Friday, December 5, 2014

Hollywood, Time Travel and the Art of the Pre-Boot






The new Terminator Genysis trailer has premiered. And if it’s made one thing clear, it’s that the new film is effectively what I would term a “Pre-Boot”, a cross between a prequel and a reboot that attempts to simultaneously maintain continuity with the previous films in its respective franchise, while branching off to tell a story that directly contradicts that very continuity. If this sounds confusing, it’s because of the circular nature of preboot storytelling. A preboot typically arrives after several installments in a franchise have moved it to a point, where the prospect of going forward (sequels) with the series for whatever reason is no longer attractive. Perhaps the story has run its course. Perhaps the studio has run it into the ground. Whatever the case is, now is the time to move back and then sidewaysSo, the preboot opens in what very well could be the relative past of its originary text before splintering off to develop an alternate timeline. Because of this, it has to foreground to some extent its connection to a prior text even as it goes off on its own tangential/reimagined story.

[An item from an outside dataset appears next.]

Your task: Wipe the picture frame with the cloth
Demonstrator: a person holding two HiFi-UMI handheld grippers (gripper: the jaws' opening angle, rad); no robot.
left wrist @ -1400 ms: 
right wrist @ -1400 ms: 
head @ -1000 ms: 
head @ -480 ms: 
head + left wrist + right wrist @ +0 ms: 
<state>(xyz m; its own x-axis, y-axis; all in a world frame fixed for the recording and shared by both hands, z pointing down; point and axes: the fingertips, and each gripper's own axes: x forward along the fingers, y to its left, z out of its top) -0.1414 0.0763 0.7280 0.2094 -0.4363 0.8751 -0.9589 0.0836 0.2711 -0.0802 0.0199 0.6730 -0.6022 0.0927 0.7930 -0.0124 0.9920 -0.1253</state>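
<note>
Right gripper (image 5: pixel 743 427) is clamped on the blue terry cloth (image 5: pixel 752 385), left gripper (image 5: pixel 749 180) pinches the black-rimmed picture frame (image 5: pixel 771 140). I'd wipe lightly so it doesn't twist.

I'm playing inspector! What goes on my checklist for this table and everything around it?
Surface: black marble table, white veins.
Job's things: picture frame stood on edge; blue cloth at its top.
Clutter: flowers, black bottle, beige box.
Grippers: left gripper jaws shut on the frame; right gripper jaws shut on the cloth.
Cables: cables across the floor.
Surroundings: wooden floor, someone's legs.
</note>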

Rise of the Apes, for instance, opened shortly before George Taylor (Charlton Heston) took off in his rocket and arrived on the Planet of the Apes (1968), while Prometheus (2012) took place a few centuries before the Alien (1978) burst out a man's chest aboard the Nostromo. Neither picture truly fits in with the narrative “future” depicted in their predecessors, yet each invites the audience to read it as potentially being part of that same pre-established continuity. No wonder then, as to why around the release of X-Men First Class (2011) there was a lot of debate as to whether the movie was really a prequel to or a reboot of X-Men (2000), with the filmmakers themselves offering conflicting answers. The time-travelling prequel/sequel hybrid Days of Future Past (2014), which would erase the events of X1-Wolverine, subsequently established that indeed, First Class is/was part of the “initial” continuity, even though it deviated from it so much, that some have proclaimed the film continuity as a whole to be “irretrievably f**ked.” [http://io9.com/5966264/8-ways-x-men-movie-continuity-is-irretrievably-fucked]

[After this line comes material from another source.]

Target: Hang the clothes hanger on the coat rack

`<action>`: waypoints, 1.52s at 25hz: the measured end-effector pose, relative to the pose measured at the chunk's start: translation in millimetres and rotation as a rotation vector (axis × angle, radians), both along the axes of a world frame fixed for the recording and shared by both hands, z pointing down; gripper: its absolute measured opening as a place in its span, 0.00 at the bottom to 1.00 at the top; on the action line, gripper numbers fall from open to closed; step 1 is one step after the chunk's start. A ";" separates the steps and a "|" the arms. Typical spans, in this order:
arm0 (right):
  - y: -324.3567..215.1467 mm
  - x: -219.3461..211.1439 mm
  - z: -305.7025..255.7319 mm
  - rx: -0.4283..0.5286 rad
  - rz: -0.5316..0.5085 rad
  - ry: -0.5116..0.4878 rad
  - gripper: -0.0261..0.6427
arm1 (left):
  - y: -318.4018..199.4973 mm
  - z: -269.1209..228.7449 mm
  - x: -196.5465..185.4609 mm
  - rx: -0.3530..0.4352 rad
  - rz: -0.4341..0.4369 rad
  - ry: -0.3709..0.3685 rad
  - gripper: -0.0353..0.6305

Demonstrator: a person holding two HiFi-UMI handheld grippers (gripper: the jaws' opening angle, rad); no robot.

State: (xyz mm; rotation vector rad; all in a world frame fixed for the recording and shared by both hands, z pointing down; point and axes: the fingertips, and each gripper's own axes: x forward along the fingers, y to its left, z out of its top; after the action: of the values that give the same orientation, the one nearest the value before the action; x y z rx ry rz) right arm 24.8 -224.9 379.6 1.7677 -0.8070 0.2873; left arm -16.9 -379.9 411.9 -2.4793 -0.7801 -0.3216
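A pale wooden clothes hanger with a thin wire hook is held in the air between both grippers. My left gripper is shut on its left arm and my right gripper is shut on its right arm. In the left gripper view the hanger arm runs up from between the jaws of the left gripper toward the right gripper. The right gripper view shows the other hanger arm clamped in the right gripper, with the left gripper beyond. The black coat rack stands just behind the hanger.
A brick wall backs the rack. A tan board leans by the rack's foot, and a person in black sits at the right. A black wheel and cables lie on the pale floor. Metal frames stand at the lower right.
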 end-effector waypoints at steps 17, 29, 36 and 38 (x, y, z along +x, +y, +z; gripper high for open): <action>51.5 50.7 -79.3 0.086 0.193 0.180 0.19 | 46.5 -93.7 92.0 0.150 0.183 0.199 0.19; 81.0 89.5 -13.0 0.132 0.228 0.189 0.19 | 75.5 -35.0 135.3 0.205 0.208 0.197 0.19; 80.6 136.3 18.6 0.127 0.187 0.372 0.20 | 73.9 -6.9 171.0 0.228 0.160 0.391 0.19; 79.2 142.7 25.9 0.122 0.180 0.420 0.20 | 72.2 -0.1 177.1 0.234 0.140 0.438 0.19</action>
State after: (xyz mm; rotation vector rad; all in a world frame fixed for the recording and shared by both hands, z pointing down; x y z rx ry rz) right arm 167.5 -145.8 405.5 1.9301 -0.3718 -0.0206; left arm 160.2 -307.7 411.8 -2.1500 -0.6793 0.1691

Ostensibly, the launchpad for all this was 2009’s Star Trek, which internally reset the continuity of the half-century old franchise through the use of a time-travel plot, allowing the filmmakers to maintain that everything that happened previously is still canon, even though new stories would not be beholden to it. Not coincidentally, other pre-booted franchises tend to similarly be science-fiction series with time travel plot elements, a fact that mitigates discrepancies and contradictions between the various pictures and permits the filmmakers to keep the conflicting films interconnected, as though they can take place in one story-verse, but in different timelines. One can also trace the preboot approach to Casino Royale (2006), which rebooted the Bond franchise by telling the origin story of its central character, while maintaining an ambiguous temporal relationship with the previous Bond pictures, which is line with the franchise as a whole. (Eg. The character of “M” is still played by Judy Dench, much like in the Pierce Brosnan films, providing actor/character continuity.)

What is the reason Hollywood has shifted towards pre-booting its franchises, rather than re-starting purely from scratch? One possible explanation is that contemporary audiences are far more in tune with interconnected storytelling than in previous decades. Continuity now has far more value than it did back in the 90s and disregarding it entirely would today likely alienate a sizable amount of audiences. [This is especially visible in how modern horror franchises actively embrace, rather than ignore, past events.]

A pre-boot’s dual function thus allows it to both appeal to the fans of the previously established franchise entries, while liberating filmmakers to tell “new” stories without being slavishly beholden to the pre-existing narratives that would chronologically come later. It is a good countermeasure especially when a franchise begins to sink creatively following a disastrous outing or two. One can eclectically expunge various undesirable narrative elements (eg. the bungling the Phoenix plotline in the X3), while retaining what worked before and doing something new with it. In prebooting its franchises, Hollywood admits that it’s made mistakes and communicates that it wants another chance to win your attention. If this trend continues, then we'll likely be seeing more and more time travel narratives in current franchises. (I wonder how long before Marvel Cinematic Universe decides to preboot itself?)

After the atrociousness of the last two Terminator sequels, I’m really looking forward to seeing how Genisys (which, btw, obviously stands in for the name of some company within the movie that wants to revolutionize technology) revives/rewrites/revises the franchise continuity and erases T3 and T4 from existence. If it’s good, which I believe it has potential to be, we might see a slew of new quality Terminator films. [Honestly though, I’d prefer three more seasons of Josh Friedman’s excellent Terminator TV series, which, in my book, easily trumps the original Cameron films in terms of narrative sophistication and character development, but I’ll probably be in the minority on that.]